Reproduce exactly the first line of the material below and every line after it, ending with the line that contains "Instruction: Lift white". No pictures should be copied.

Segment Start: Dataset section

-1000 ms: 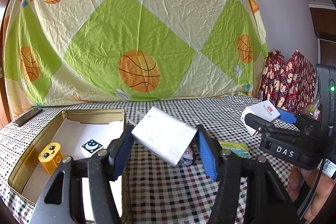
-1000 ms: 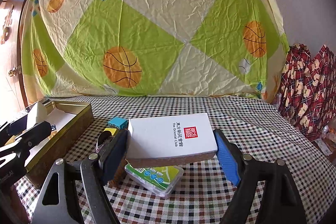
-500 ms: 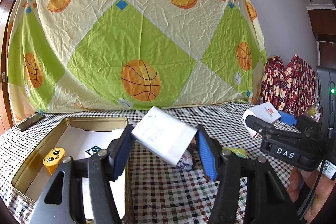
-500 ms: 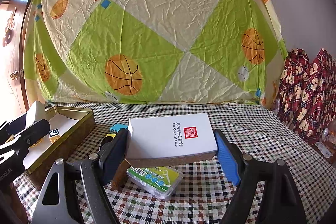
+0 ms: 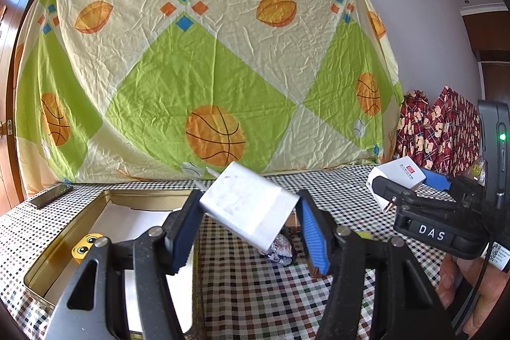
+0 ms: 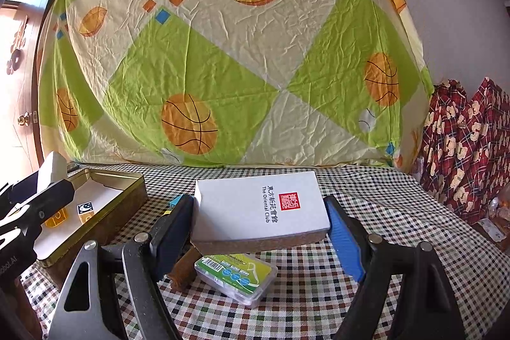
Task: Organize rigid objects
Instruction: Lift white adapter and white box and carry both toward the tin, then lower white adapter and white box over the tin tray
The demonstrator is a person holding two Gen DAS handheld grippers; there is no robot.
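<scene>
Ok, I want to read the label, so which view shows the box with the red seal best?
The right wrist view: the white box sits close between the right gripper's jaws, lid and printed seal facing the camera. In the left wrist view the box is small, at an angle, text unreadable.

A table covered by a checkered cloth (image 6: 366,190) is seen, on which a gold tin (image 6: 105,222) left of the right claw, a floss box (image 6: 236,274) beneath it, and a phone (image 5: 51,196) far left are laid.
</scene>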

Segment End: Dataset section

- Exercise solution -
-1000 ms: 
-1000 ms: 
-500 ms: 
-500 ms: 
+0 ms: 
+0 ms: 
Task: Organize rigid objects
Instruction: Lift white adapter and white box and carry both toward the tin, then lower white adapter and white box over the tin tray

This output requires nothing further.